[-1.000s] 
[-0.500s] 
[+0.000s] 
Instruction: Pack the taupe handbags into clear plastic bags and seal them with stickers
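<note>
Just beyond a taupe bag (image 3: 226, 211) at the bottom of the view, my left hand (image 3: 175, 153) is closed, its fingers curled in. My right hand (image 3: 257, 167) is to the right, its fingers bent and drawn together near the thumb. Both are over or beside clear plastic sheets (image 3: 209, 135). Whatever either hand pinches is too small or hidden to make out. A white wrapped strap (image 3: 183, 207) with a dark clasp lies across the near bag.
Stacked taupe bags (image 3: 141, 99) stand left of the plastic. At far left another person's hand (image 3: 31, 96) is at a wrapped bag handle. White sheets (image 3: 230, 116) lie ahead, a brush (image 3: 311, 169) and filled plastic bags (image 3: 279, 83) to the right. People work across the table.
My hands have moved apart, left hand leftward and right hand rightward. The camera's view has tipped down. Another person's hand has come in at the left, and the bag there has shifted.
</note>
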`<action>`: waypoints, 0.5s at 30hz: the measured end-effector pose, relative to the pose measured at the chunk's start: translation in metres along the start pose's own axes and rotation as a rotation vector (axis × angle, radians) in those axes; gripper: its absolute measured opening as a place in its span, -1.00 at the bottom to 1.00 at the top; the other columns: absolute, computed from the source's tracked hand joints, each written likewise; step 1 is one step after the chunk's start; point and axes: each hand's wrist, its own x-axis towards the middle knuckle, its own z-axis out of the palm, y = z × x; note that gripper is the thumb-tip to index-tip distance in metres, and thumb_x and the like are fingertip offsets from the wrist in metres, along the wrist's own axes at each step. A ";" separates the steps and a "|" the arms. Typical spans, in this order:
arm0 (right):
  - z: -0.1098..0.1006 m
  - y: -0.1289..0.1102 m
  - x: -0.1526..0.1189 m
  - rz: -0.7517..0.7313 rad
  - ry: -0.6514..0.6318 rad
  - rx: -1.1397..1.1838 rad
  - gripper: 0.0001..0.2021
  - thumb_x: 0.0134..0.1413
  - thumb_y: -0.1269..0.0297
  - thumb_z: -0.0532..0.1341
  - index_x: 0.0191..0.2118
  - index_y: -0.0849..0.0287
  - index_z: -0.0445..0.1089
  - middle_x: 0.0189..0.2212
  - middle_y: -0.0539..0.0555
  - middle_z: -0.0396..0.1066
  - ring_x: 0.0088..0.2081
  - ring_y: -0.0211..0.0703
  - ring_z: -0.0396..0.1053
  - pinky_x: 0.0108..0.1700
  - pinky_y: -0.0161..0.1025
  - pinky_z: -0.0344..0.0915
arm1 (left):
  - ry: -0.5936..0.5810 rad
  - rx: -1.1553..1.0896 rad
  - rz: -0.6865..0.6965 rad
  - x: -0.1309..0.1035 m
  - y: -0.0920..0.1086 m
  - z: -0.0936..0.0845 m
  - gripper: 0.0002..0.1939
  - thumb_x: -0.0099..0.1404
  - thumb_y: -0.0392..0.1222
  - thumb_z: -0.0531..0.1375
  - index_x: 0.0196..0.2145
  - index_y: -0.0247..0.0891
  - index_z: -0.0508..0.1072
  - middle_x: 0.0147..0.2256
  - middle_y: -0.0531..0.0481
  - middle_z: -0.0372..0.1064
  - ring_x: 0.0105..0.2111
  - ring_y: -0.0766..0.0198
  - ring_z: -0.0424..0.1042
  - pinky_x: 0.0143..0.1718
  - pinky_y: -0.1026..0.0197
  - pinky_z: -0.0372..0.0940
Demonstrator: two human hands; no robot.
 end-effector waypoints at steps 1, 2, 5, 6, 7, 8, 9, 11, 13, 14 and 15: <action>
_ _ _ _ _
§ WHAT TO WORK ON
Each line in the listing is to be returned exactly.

§ EXPECTED ANSWER
[-1.000s] 
[-0.500s] 
[+0.000s] 
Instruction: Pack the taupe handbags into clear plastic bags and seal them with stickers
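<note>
Just beyond a taupe bag (image 3: 226, 211) at the bottom of the view, my left hand (image 3: 175, 153) is closed, its fingers curled in. My right hand (image 3: 257, 167) is to the right, its fingers bent and drawn together near the thumb. Both are over or beside clear plastic sheets (image 3: 209, 135). Whatever either hand pinches is too small or hidden to make out. A white wrapped strap (image 3: 183, 207) with a dark clasp lies across the near bag.
Stacked taupe bags (image 3: 141, 99) stand left of the plastic. At far left another person's hand (image 3: 31, 96) is at a wrapped bag handle. White sheets (image 3: 230, 116) lie ahead, a brush (image 3: 311, 169) and filled plastic bags (image 3: 279, 83) to the right. People work across the table.
My hands have moved apart, left hand leftward and right hand rightward. The camera's view has tipped down. Another person's hand has come in at the left, and the bag there has shifted.
</note>
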`<action>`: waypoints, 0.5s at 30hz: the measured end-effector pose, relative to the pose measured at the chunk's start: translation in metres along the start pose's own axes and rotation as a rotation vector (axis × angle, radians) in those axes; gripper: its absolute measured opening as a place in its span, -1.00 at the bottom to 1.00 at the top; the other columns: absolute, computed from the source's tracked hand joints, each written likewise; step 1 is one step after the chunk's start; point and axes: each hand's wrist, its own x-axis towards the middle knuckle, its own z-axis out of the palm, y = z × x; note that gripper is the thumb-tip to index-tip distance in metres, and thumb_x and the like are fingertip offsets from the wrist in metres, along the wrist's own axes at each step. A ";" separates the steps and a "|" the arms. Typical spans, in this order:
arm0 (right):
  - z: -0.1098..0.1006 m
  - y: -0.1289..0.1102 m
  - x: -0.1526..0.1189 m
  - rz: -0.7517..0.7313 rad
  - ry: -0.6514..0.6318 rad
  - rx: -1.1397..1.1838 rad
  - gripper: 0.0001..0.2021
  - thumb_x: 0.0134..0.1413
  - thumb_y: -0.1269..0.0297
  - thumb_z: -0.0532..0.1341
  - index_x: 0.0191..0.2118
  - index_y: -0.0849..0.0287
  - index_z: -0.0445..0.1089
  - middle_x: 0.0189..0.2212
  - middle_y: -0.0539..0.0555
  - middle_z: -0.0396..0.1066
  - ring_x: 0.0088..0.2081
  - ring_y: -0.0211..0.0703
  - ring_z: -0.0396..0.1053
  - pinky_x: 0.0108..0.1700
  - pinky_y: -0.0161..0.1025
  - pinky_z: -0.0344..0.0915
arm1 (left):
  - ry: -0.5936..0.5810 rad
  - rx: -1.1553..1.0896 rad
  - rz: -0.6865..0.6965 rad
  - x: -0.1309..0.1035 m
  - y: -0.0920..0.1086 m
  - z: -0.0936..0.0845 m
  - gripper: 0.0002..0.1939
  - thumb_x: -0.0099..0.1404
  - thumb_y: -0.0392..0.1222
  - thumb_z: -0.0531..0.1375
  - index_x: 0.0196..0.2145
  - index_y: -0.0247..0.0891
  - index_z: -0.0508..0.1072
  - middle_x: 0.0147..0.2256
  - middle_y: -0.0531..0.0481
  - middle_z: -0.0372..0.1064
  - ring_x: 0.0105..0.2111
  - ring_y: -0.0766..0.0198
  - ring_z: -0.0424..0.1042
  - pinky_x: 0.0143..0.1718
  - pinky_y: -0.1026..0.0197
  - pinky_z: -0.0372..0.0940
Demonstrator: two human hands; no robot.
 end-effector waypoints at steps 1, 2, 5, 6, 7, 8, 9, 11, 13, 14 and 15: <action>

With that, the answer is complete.